I agree that spam is illegal and using such techniques for your own personal gain is fraudulent. I think everyone agrees with that. What the article does not indicate, as there is no evidence, is that Ron Paul or his campaign staff are responsible for the spam that is occuring. There have been numerous well known spam campaigns for all kinds of reasons that are known to not be perpetrated by the persons that they have affected. For instance, American Idol text-message storms that voted for Sanjaya. There were third-party websites DEDICATED to this. Knowing that third-parties very easily organize and engage in these activities, it is not hard to believe that a technology savvy group of Pro-Ron Paul supporters are engaging in exactly this behavior. I would think that it might even be likely. What I do not believe, at this point, is that Ron Paul or his staff are responsible for it or have a hand in it. As far as I know, they are not officially suspected of doing this.

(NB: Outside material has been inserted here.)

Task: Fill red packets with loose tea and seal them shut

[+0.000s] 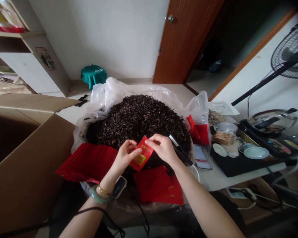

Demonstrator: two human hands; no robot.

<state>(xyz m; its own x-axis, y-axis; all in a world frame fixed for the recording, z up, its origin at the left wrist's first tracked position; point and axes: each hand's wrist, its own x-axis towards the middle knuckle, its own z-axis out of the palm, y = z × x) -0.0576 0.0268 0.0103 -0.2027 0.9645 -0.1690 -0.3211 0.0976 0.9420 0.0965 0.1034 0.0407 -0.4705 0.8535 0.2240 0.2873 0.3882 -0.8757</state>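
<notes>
Both my hands hold one small red packet [142, 153] with yellow print, in front of a big heap of dark loose tea leaves [141, 115]. My left hand [126, 155] pinches its left side between thumb and fingers. At the packet's upper right, my right hand [161, 147] grips the edge. A tight row of red packets [86, 162] stands at the left, near my left forearm. Below my hands lie several loose flat red packets [159, 186]. A dark handheld device with a white end [180, 148] rests on the leaves by my right wrist.
A clear plastic bag [111, 91] surrounds the heap. An open cardboard box [39, 142] stands left. More red packets [201, 132] lie at the bag's right edge. The right-hand table holds a tea tray [230, 165], jars and a glass kettle [273, 120]. Cables cross near my left forearm.
</notes>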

If they are, a link would be great please! 67.53.228.87 19:03, 31 October 2007 (UTC)
I don't agree that spam is "fraudulent." It's no different that mailing a paper advertisement from the U.S. to several different countries so that can be remailed out from those various locations in order to prevent the mail from being censored or restricted by government before they get to their intended end location. I think most libertarians would agree that there's nothing immoral about that and that should not be illegal, whether it's paper mail or electronic mail. More power to anyone who wants to do this. Operation Spooner 21:57, 31 October 2007 (UTC)
I don't know if I agree with that. Nevertheless, I don't think Ron Paul was responsible for the "spam" in question, and so therefore the original comment above has no place on his wikipedia page.Fonesurj 23:31, 31 October 2007 (UTC)
It doesn't belong in the Paul article unless it can be tied to Paul directly. Celebrity articles don't mention every stupid thing their fans do.--Daveswagon 15:37, 1 November 2007 (UTC)
I'm with Daveswagon on this; it's not relevant unless Paul or his campaign is doing it. I must say, though, that Spooner is the first libertarian I've ever heard defend fraud as a legitimate business practice. Even SEK3 didn't go that far: he didn't consider tax fraud real fraud, since it was gummint (I sure miss arguing with him). --Orange Mike 16:54, 1 November 2007 (UTC)
I'm not saying fraud is a legitimate business practice. It's not. I'm saying spam is not fraud. Nor is sending emails to people to inform them about a presidential candidate a business. Operation Spooner 20:11, 1 November 2007 (UTC)
Believe Spooner omitted a "not", which I supplied. John J. Bulten 21:00, 1 November 2007 (UTC)
Yes, thanks. Operation Spooner 21:32, 1 November 2007 (UTC)
It becomes relevant when someone posts mention of Ron Paul's high internet popularity in the article lead, when that's just an illusion produced by a carefully-crafted spam-campaign, regardless of who's responsible for the spam. - Eric 17:28, 1 November 2007 (UTC)
Has anybody looked into the origin of the meme that Paul's popularity is just an illusion created by a spam campaign? I recall Fox News early on (without apparent evidence) dismissing viewer feedback favoring Paul as just a result of Internet activism by a few. It has been in the echo chamber ever since. Terjen 19:05, 1 November 2007 (UTC)
I don't know that I'd dignify it with the title of "meme"; such a hypothesis of astroturfing is bound to arise whenever somebody shows up as more popular in the netroots than conventional wisdom would predict. --Orange Mike 21:11, 1 November 2007 (UTC)
The CAN-SPAM Act only applies to commercial email. Individual sending out emails to inform people about a presidential candidate is not commercial email. Anyway, guess who voted against the CAN-SPAM act? Ron Paul. I do not see how any libertarian could support making spam illegal. The equivalent of spam in paper mail is not illegal. Operation Spooner 02:05, 3 November 2007 (UTC)
I can see very easily how one might vote to make certain kinds of spam illegal, as it amounts to pollution and a disrespect for private property. Fonesurj 14:01, 3 November 2007 (UTC)
Why bring up the legitimacy of spam? Most everyone agrees that spam is bad, but that's not relevant to the article. There's no evidence that the Ron Paul campaign had anything to do with the spam. There's not even any evidence that Ron Paul supporters had anything to do with it. It's equally possible that the spam was sent by others to cast Ron Paul in a negative light. Not that it's relevant either way, because there's no evidence, and it's not tied to the campaign. One thing that is for sure, though, is that Ron Paul's internet support is not simply an illusion caused by spam. The email spam originated long after Ron Paul gained internet support and started receiving fund raising attention. Saying that the support was faked by spam would be both demonstrably incorrect and lacking in any common sense. 68.181.240.94 21:59, 7 November 2007 (UTC)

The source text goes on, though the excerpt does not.